12/24/2013

Z CYKLU SEMPE I GOŚCINNY PRZEDSTAWAJĄ; Idę z wizytą do Ananiasza

Szanowni Czytelnicy!
Zawitałam do Was tuż po wigilijnej kolacji, aby napisać ten post. Miałam co prawda w planach własną twórczość o Świętach, a ściślej znaczeniu narodzin Dzieciątka Jezus, ale ostatecznie pomyślałam, że za bardzo mi by się wszystko pomieszało. Dzisiaj od rana buszowałam po Internecie w poszukiwaniu tematu zastępczego i znalazłam. Lubicie historyjki o Mikołajku? Na pewno, bowiem nie ma osoby, która by nie zetknęła z twórczością pana Gościnnego.  Z racji Bożego Narodzenia postanowiłam nie zamęczać Was dość ciężkim, jak na tę porę wojennymi klimatami mojego miniopowiadania. Oczywiście drugie epizod ukaże się jeszcze w tym roku. Z pewnością zdążę przed Sylwestrem. W ramach odpoczynku od twórczości własnej chciałam zaprezentować coś lekkiego, przyjemnego oraz wesołego. Czy to znacie? Zatem poczytajcie!


 ☕☕

  





Chciałem iść pobawić się z kolegami, ale mama powiedziała, że nie, że nie ma mowy, że ci chłopcy, do których chodzę, nie podobają się jej, że kiedy jesteśmy razem, broimy bez przerwy, i że jestem zaproszony na podwieczorek do Ananiasza, a Ananiasz jest bardzo grzeczny, dobrze ułożony i dobrze by było, gdybym brał z niego przykład. Wcale nie miałem ochoty iść na podwieczorek do Ananiasza ani brać z niego przykładu. Ananiasz jest pierwszym uczniem i pieszczoszkiem pani nauczycielki; on nie jest za dobry kumpel, ale go nie bijemy, bo nosi okulary.
Wolałbym iść na basen z Alcestem, Gotfrydem, Euzebiuszem i innymi kolegami, ale nawet nie próbowałem prosić - mama miała poważną minę. Ja zresztą zawsze słucham się mamy, a szczególnie, kiedy ma taką minę. Mama kazała mi się wykąpać, uczesać, włożyć niebieskie marynarskie ubranko, to, które ma zaprasowane kanty, białą jedwabną koszulę i krawat w groszki.
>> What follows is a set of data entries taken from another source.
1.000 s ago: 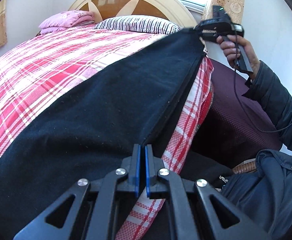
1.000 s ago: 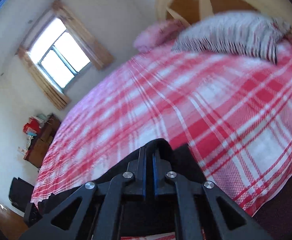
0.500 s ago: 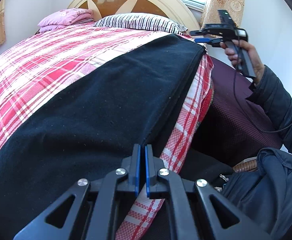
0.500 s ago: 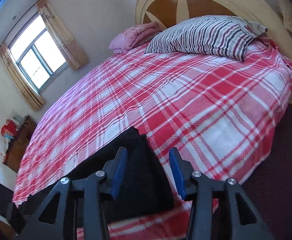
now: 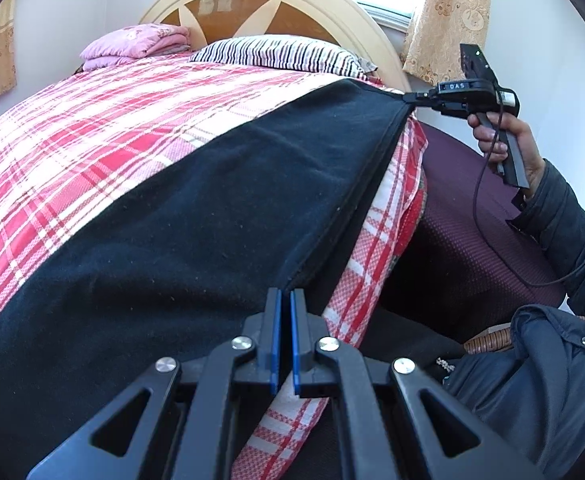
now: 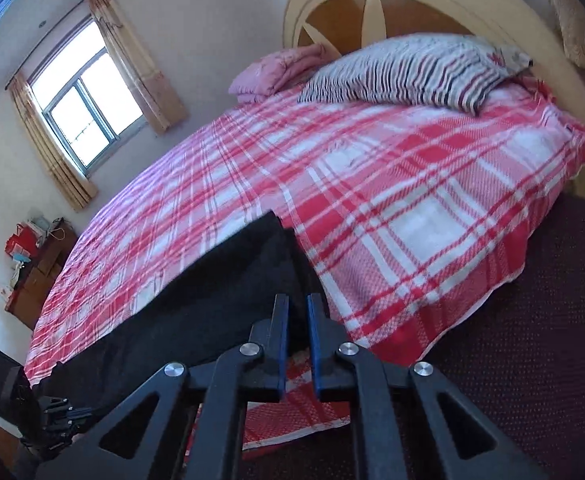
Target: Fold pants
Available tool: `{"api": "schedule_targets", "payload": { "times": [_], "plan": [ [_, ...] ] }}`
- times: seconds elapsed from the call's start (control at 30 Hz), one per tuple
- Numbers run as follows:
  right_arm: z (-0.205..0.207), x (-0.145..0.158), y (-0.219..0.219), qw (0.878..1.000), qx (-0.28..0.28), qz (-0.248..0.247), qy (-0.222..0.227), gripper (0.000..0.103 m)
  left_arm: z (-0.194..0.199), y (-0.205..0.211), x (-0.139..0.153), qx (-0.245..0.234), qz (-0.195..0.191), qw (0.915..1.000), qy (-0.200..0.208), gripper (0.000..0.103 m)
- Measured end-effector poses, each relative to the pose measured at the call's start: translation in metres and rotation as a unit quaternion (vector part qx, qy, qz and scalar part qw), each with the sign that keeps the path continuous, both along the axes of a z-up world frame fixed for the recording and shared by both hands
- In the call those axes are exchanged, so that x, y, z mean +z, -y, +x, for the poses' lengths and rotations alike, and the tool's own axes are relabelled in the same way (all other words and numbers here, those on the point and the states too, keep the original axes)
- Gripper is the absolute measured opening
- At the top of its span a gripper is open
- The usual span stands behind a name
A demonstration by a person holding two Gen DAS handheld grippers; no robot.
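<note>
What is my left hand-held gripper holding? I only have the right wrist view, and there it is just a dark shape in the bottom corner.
Observer: The left hand-held gripper is shut on the near end of the black pants, right at their doubled edge.
Operator: Does my right one have the far corner?
Observer: Yes. Seen from the left wrist, the right hand-held gripper has just been closing, and the corner is drawn to a point between its tips.
Operator: Are the pants flat in between?
Observer: They lie as one smooth band along the near edge of the plaid bedsheet, with no bunching showing.
</note>
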State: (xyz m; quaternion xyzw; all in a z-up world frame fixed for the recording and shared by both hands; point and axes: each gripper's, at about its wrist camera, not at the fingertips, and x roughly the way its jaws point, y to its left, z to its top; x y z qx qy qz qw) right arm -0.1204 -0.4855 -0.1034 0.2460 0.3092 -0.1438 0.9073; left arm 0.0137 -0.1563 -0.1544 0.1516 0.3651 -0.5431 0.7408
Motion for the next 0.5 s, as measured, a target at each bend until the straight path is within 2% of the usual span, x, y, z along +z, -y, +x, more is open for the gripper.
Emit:
{"api": "schedule_targets", "payload": {
  "times": [0.07,0.23,0.3,0.4,0.5],
  "plan": [
    [0.0,0.004,-0.003,1.0,-0.002,-0.014,-0.009,0.007,-0.003,0.001,0.0,-0.004,0.004,1.0,0.007,0.005],
    [0.007,-0.015,0.0,0.997,-0.017,-0.027,-0.067,0.007,0.0,0.001,-0.009,-0.006,0.011,0.9999,-0.006,0.005],
    [0.003,-0.01,-0.002,0.997,-0.019,-0.043,-0.058,0.007,0.001,-0.001,-0.007,-0.002,0.005,1.0,-0.007,0.005],
    [-0.001,0.016,-0.01,0.994,-0.048,-0.093,-0.027,0.008,0.001,-0.004,-0.002,0.005,-0.007,0.9999,-0.004,0.005],
    [0.018,0.035,-0.026,0.994,-0.009,-0.11,-0.003,0.014,-0.002,-0.007,0.005,0.01,-0.022,0.9997,0.01,0.005]
  ]
}}
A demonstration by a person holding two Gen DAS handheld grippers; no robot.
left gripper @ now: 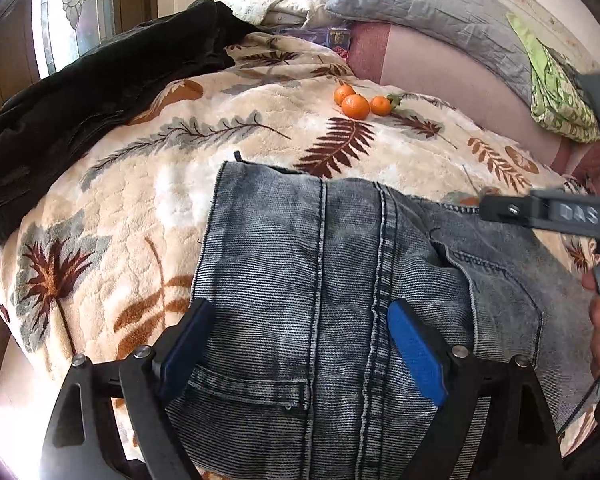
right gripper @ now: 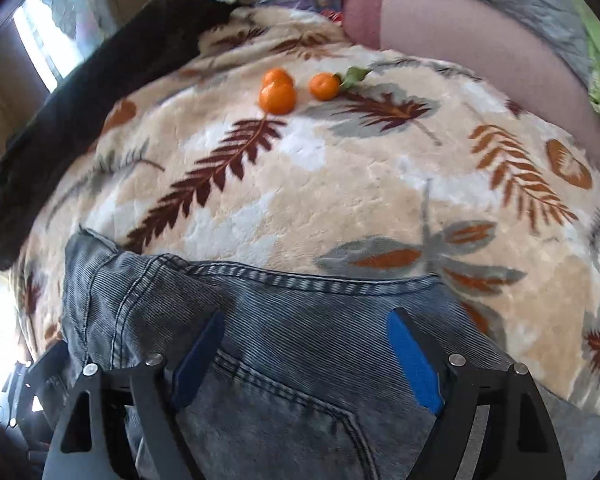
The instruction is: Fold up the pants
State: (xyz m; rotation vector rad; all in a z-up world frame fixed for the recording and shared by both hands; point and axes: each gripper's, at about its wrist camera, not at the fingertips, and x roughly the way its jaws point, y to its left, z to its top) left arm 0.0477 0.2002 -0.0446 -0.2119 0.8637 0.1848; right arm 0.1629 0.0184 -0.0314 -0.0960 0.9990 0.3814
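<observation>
The grey-blue jeans [left gripper: 340, 280] lie folded on a leaf-patterned blanket [left gripper: 140, 208] on the bed. The left wrist view shows the whole width of the pants, with long seams running away from the camera toward three tangerines [left gripper: 356, 104]; it also shows the right gripper [left gripper: 548, 212] at the right edge. The right wrist view shows only the waistband edge lying across the picture. The left gripper [left gripper: 300, 344] is open above the denim, and the right gripper is open too, holding nothing.

Faded grey-blue jeans [left gripper: 300, 280], cream blanket [left gripper: 160, 200] (brown, grey leaf print), orange tangerines [left gripper: 356, 106], black garment [left gripper: 80, 100]
</observation>
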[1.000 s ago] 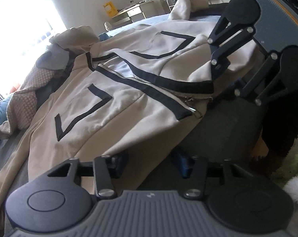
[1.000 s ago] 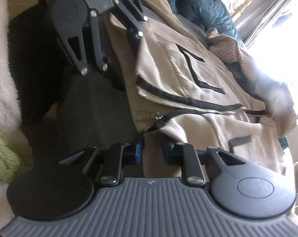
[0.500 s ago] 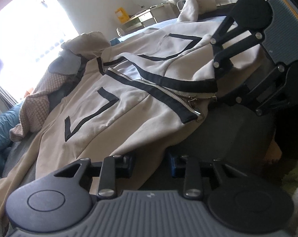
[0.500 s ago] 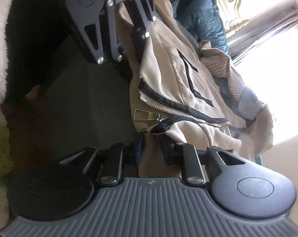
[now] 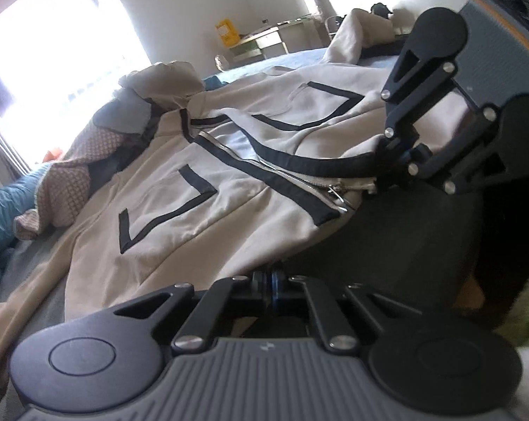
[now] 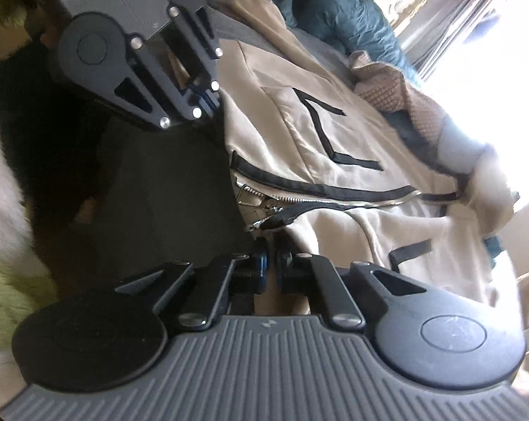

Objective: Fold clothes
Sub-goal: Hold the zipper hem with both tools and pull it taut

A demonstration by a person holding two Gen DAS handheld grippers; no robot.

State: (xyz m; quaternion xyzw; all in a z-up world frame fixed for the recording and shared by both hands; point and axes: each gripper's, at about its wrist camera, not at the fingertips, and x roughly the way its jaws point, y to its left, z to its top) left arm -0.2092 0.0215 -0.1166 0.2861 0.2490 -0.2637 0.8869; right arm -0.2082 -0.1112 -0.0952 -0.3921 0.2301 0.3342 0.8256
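Fingers of my left gripper [image 5: 268, 282] pinch the hem of the beige zip jacket [image 5: 208, 189], having just closed; it lies flat on the bed, black-trimmed, collar pointing away toward the window. From the right wrist, my right gripper [image 6: 270, 269] pinches the hem beside the zipper [image 6: 264, 207].
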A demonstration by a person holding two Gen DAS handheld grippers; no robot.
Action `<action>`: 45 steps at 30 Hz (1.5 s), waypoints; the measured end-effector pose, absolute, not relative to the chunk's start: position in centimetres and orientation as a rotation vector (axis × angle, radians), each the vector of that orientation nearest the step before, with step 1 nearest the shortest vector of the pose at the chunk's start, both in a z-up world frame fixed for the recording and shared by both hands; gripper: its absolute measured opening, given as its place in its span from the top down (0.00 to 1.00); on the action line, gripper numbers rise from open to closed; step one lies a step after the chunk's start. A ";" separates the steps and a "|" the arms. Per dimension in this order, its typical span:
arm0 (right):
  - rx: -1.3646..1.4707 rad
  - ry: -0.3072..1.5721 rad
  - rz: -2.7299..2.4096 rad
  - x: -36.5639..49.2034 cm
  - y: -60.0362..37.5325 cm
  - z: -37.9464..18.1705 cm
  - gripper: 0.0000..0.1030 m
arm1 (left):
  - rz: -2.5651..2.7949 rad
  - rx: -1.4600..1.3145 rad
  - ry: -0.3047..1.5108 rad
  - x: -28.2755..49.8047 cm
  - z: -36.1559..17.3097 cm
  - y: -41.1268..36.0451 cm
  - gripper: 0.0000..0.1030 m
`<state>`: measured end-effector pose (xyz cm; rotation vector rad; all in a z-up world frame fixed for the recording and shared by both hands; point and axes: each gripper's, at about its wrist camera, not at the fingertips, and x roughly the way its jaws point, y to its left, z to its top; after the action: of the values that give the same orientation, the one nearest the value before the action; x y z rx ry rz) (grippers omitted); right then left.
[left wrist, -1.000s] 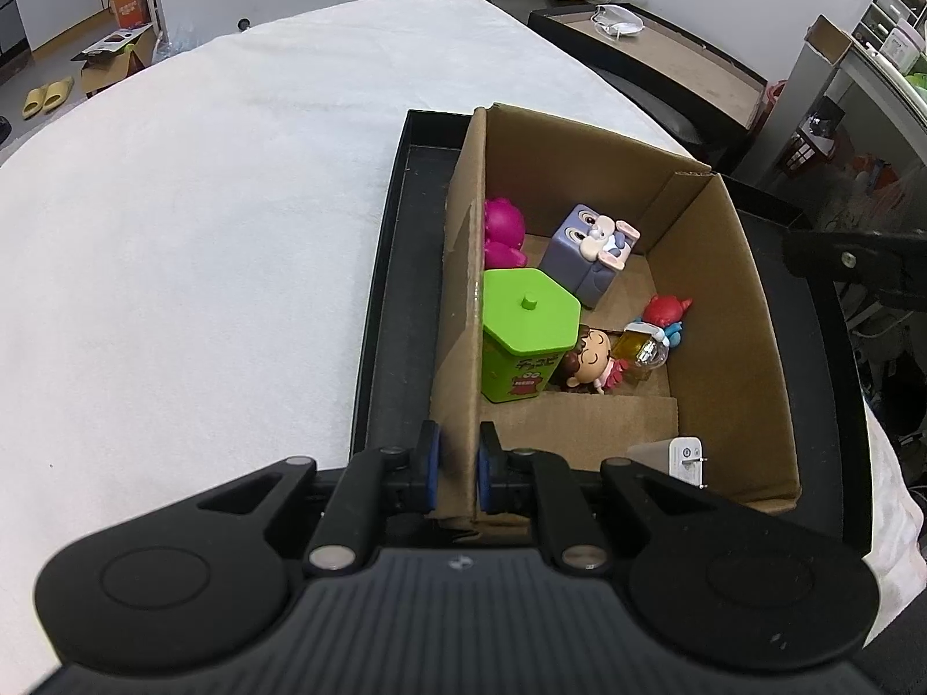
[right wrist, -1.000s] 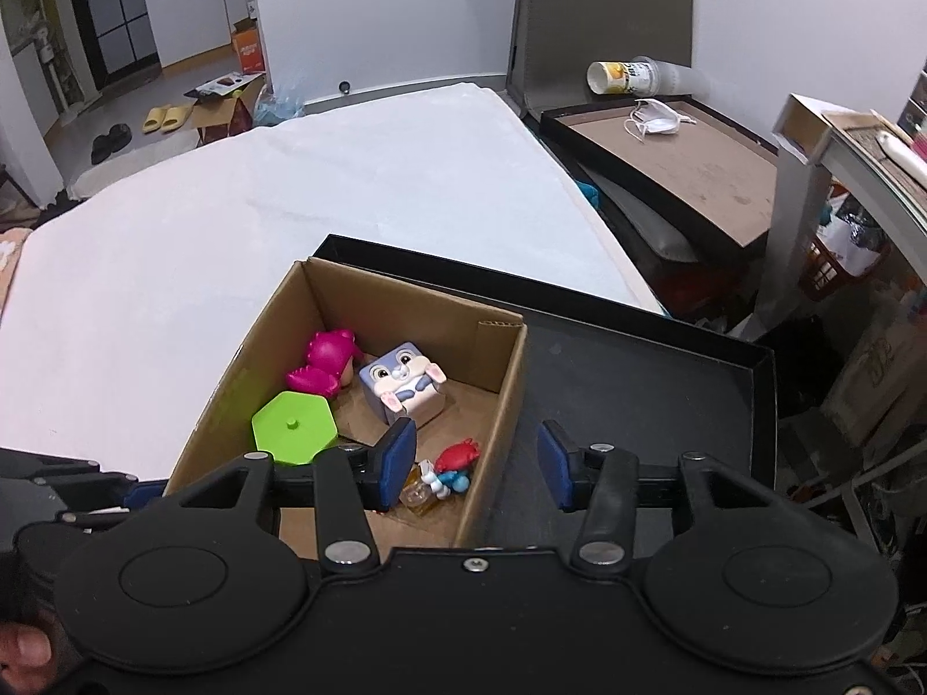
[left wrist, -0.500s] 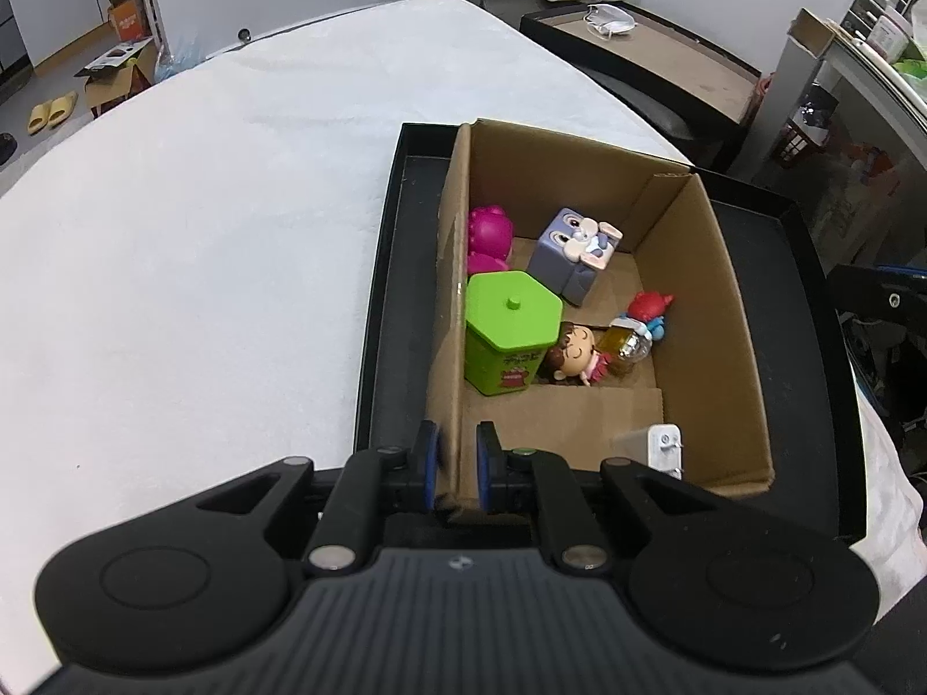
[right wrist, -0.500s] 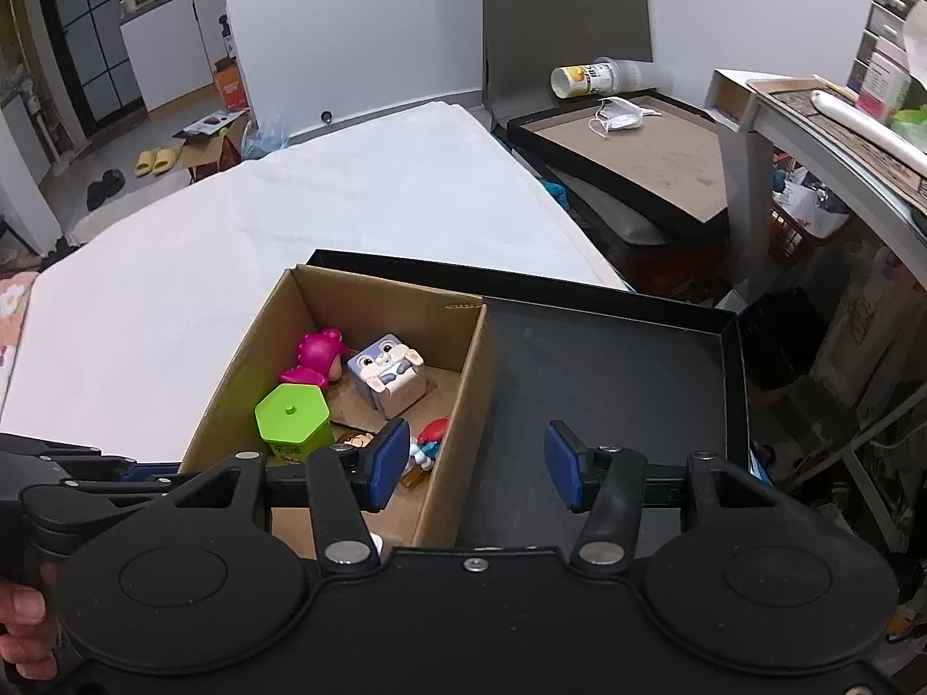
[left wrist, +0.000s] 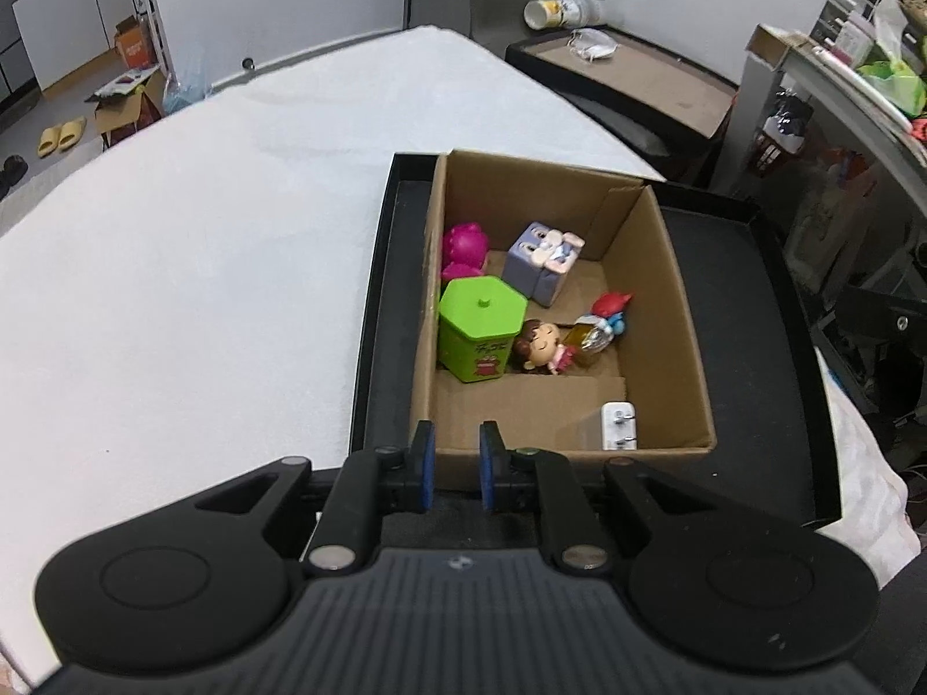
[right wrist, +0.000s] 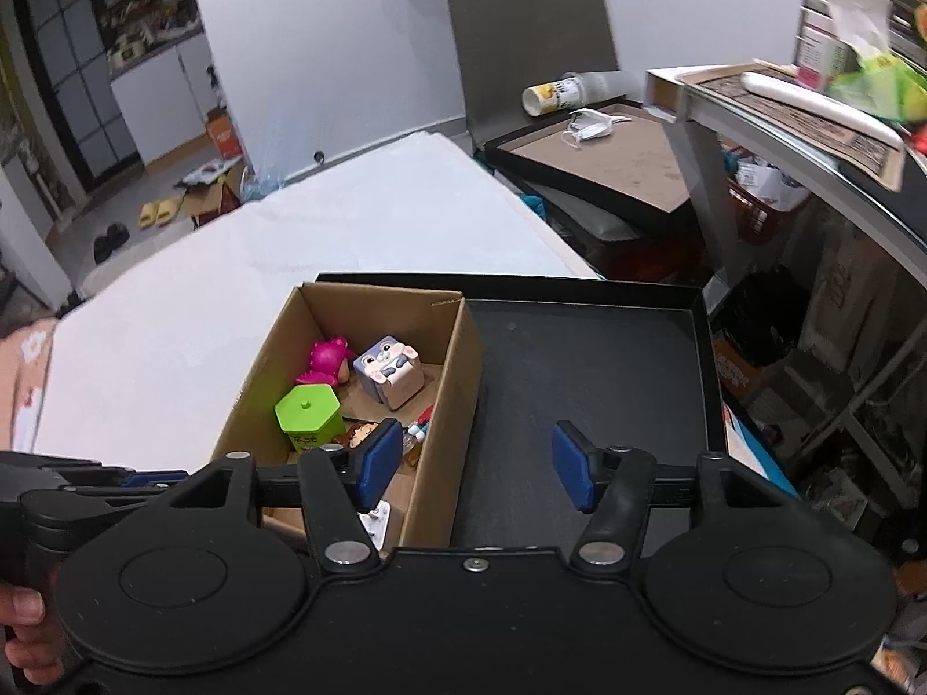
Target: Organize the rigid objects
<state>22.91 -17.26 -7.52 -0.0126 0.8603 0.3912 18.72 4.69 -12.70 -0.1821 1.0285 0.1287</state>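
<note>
Right now my left claw (left wrist: pixel 452 466) sits at the near left corner of the brown cardboard box (left wrist: pixel 666 266), its blue pads narrowly apart with the box's near wall showing in the gap; whether they actually pinch it I cannot tell. My right claw (right wrist: pixel 475 466) hangs wide, gripping nothing, above the box's right wall and the black shallow tray (right wrist: pixel 608 359) that carries the box on the white-covered surface (left wrist: pixel 203 266). Inside the box (all near its left side) stand a green hexagonal lidded container (left wrist: pixel 480 329), a magenta bear figure (left wrist: pixel 463 243) behind it, a lilac rabbit-faced cube (left wrist: pixel 543 260), a brown-haired doll figure (left wrist: pixel 542 347), a red-capped blue figure (left wrist: pixel 611 310) and a white plug adapter (left wrist: pixel 619 425).
</note>
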 end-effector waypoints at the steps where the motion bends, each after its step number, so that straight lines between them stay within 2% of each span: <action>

Byłem ubrany jak na ślub mojej kuzynki Elwiry, wtedy, kiedy się tak rozchorowałem po przyjęciu.

 - Nie rób takiej ponurej miny - powiedziała mama.
 - Zobaczysz, jak ci będzie przyjemnie u Ananiasza - no i wyszliśmy z domu; bałem się tylko, że spotkam kolegów: ale by się śmieli, gdyby mnie zobaczyli tak ubranego! Drzwi otworzyła mama Ananiasza. 
- Jaki on milutki - powiedziała, pocałowała mnie i zawołała: - Ananiasz! Szybko! Przyszedł twój przyjaciel, Mikołajek! 
Ananiasz przyszedł, tak samo śmiesznie ubrany: miał aksamitne spodenki, białe skarpetki i jakieś dziwne czarne sandałki, bardzo błyszczące. Wyglądaliśmy jak dwa pajace. Ananiasz nie wydawał się zbyt zadowolony, że przyszedłem, podał mi rękę, taką miękką, jak żaba. 
- Zostawiam go - powiedziała moja mama. - Mam nadzieję, że będzie grzeczny. Przyjdę po niego o szóstej. 
Mama Ananiasza powiedziała, że jest pewna, że się będziemy dobrze bawili i że ja będę bardzo grzeczny. Mama popatrzyła na mnie, jakby trochę niespokojna, i wyszła. Podwieczorek był pyszny: była czekolada, ciastka, biszkopty, i nie trzymaliśmy łokci na stole. Potem mama Ananiasza powiedziała, żebyśmy poszli do pokoju Ananiasza i żebyśmy się grzecznie bawili.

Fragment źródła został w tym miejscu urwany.